(Items from a dataset)
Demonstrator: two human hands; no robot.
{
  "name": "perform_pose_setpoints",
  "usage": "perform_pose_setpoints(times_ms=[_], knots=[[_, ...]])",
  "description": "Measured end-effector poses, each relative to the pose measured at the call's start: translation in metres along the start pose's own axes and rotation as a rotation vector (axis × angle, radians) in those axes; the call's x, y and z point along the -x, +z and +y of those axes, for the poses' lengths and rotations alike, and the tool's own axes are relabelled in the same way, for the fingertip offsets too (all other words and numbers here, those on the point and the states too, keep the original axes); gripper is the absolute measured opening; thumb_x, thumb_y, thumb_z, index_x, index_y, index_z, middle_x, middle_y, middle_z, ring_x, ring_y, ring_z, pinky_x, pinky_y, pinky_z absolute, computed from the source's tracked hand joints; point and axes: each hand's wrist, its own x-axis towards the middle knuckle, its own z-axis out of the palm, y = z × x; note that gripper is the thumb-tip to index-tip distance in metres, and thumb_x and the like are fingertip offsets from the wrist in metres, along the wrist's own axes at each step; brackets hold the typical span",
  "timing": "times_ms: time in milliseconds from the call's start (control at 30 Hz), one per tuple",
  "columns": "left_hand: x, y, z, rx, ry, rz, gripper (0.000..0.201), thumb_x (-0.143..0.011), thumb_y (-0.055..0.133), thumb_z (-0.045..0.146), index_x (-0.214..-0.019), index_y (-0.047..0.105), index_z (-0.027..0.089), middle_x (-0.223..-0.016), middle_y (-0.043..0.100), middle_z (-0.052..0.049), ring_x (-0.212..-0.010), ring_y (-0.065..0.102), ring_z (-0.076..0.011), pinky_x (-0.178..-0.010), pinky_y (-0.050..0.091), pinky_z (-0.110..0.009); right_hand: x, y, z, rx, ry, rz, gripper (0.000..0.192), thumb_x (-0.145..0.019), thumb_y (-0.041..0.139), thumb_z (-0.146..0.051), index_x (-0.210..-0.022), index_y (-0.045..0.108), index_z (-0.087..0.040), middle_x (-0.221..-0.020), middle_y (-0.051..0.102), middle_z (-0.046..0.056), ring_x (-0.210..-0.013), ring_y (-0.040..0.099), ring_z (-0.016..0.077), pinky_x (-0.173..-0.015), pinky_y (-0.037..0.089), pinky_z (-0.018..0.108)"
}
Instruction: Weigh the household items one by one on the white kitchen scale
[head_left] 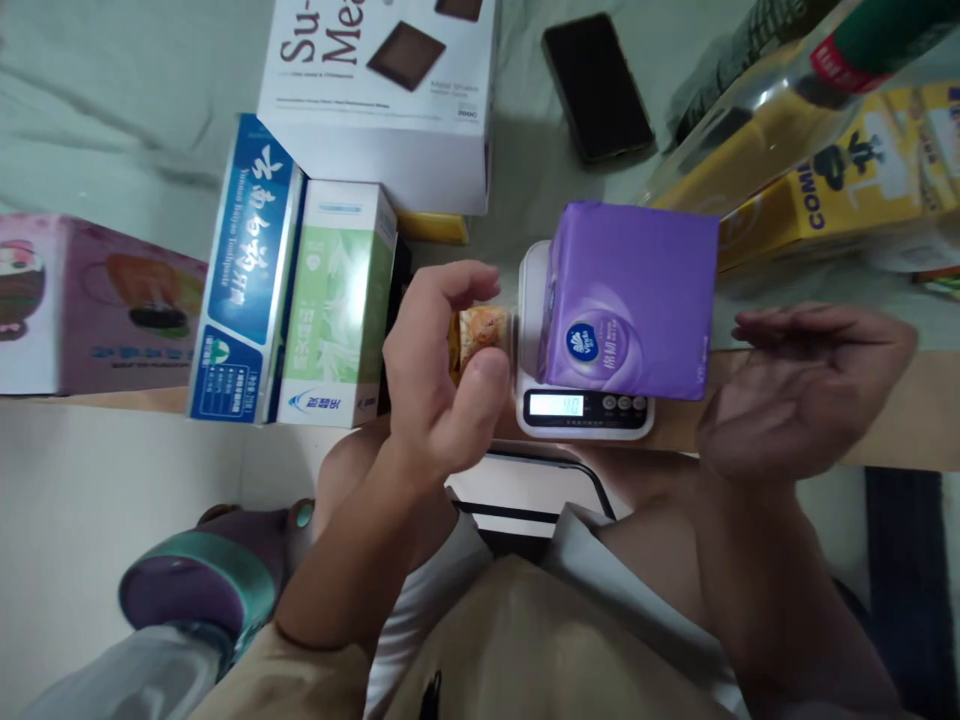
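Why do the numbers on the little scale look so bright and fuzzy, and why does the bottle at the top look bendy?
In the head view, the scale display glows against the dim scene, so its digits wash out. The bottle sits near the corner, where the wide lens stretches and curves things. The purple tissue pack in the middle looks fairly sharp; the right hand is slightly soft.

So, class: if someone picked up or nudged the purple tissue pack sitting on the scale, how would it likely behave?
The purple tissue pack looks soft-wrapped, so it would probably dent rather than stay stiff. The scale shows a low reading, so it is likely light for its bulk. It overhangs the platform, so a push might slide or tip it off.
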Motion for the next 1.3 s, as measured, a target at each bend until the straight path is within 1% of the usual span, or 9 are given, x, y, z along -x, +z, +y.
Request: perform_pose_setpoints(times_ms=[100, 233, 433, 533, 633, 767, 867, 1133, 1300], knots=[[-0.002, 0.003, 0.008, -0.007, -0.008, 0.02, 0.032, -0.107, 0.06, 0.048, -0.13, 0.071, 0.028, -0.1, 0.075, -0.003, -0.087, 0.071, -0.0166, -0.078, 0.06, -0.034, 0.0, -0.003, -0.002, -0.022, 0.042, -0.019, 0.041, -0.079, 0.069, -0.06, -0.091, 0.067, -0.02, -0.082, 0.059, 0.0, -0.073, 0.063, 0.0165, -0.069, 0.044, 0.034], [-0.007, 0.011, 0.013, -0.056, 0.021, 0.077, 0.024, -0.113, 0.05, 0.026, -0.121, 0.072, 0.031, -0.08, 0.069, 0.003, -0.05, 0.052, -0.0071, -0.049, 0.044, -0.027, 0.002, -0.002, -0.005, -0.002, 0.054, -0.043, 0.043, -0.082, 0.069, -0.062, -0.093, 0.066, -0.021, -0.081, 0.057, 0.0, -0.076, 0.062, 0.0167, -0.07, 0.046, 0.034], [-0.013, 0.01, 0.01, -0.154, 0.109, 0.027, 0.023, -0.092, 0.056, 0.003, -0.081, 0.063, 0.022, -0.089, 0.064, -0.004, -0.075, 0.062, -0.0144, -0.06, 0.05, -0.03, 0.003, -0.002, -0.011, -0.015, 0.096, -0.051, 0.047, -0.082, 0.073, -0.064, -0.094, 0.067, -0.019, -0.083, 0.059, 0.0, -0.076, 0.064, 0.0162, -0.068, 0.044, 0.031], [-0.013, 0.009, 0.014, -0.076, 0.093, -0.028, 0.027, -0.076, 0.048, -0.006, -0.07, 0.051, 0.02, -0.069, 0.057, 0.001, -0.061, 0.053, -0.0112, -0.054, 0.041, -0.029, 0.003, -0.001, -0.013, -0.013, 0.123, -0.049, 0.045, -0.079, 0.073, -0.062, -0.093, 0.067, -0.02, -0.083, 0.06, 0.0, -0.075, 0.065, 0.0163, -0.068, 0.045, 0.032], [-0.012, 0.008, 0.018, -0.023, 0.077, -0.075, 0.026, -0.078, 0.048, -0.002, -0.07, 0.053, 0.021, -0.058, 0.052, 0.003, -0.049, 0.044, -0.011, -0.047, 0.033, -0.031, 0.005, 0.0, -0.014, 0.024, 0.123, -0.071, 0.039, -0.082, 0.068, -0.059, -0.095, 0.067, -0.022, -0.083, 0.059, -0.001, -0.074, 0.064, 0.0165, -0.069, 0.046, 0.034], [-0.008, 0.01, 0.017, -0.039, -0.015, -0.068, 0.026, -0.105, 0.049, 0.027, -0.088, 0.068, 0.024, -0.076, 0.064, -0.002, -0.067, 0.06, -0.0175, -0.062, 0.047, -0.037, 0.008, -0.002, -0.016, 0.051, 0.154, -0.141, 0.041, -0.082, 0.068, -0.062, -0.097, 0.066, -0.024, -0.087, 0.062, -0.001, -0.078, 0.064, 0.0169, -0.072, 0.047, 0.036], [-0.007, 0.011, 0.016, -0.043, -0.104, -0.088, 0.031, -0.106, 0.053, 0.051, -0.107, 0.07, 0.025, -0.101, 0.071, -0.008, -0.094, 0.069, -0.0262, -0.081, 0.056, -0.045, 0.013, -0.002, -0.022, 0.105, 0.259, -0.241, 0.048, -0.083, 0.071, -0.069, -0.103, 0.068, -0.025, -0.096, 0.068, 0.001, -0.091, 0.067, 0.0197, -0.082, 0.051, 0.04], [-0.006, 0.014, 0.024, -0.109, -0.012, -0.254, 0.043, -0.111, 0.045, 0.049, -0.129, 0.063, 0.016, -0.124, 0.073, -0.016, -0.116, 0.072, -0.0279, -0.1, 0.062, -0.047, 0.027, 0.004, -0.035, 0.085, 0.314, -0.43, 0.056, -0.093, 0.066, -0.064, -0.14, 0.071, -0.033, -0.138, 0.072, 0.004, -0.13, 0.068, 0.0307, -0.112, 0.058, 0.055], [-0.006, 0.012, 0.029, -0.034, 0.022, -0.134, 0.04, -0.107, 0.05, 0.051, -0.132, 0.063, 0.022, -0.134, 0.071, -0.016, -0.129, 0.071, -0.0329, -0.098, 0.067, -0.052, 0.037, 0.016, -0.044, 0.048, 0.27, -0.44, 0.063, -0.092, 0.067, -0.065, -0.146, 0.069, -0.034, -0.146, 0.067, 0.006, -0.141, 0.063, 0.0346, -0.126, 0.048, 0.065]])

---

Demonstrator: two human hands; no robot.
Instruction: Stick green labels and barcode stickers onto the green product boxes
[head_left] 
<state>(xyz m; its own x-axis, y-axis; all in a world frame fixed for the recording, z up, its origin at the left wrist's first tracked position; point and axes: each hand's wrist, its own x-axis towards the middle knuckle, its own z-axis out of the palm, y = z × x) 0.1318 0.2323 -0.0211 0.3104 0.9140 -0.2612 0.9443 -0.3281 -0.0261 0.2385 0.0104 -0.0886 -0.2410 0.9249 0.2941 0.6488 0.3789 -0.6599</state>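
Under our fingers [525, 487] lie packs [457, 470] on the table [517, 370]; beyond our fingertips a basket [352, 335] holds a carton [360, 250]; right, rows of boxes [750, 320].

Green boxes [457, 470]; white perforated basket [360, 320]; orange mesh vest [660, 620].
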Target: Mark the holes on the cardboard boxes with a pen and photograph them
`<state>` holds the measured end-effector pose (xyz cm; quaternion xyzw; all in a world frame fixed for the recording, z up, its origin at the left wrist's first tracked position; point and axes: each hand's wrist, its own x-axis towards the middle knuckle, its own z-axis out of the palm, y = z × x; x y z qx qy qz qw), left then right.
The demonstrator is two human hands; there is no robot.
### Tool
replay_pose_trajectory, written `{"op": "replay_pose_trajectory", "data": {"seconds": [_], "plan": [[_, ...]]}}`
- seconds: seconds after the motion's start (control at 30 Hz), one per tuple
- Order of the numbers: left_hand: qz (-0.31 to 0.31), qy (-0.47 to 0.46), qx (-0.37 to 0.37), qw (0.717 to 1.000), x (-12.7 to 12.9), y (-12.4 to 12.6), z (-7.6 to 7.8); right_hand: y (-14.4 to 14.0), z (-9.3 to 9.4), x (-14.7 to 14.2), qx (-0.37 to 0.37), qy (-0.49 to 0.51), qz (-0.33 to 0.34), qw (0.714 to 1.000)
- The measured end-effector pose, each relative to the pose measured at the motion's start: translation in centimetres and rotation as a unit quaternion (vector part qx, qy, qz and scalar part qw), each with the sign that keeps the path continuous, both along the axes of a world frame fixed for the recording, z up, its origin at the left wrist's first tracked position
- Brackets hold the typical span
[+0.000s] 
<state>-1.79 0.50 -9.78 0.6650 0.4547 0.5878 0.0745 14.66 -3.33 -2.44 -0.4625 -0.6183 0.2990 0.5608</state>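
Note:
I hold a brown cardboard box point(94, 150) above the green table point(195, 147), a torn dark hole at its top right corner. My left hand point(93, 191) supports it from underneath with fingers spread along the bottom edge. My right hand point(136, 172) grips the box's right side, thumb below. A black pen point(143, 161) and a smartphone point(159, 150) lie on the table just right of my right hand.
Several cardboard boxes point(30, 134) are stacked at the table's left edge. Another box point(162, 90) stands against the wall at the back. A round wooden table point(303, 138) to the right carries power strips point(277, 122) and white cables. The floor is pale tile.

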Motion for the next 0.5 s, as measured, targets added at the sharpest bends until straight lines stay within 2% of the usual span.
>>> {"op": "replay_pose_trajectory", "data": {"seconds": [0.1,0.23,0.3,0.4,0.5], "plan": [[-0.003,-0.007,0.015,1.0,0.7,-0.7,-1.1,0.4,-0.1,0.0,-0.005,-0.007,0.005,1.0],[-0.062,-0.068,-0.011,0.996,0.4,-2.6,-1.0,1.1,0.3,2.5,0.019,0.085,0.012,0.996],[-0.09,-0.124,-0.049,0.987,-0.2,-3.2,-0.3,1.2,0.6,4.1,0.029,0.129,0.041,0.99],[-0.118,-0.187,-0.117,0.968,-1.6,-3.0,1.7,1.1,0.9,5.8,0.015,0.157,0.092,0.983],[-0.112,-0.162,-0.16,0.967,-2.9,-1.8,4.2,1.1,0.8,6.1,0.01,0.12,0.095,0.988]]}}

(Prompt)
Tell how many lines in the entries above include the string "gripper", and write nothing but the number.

(Answer box)
2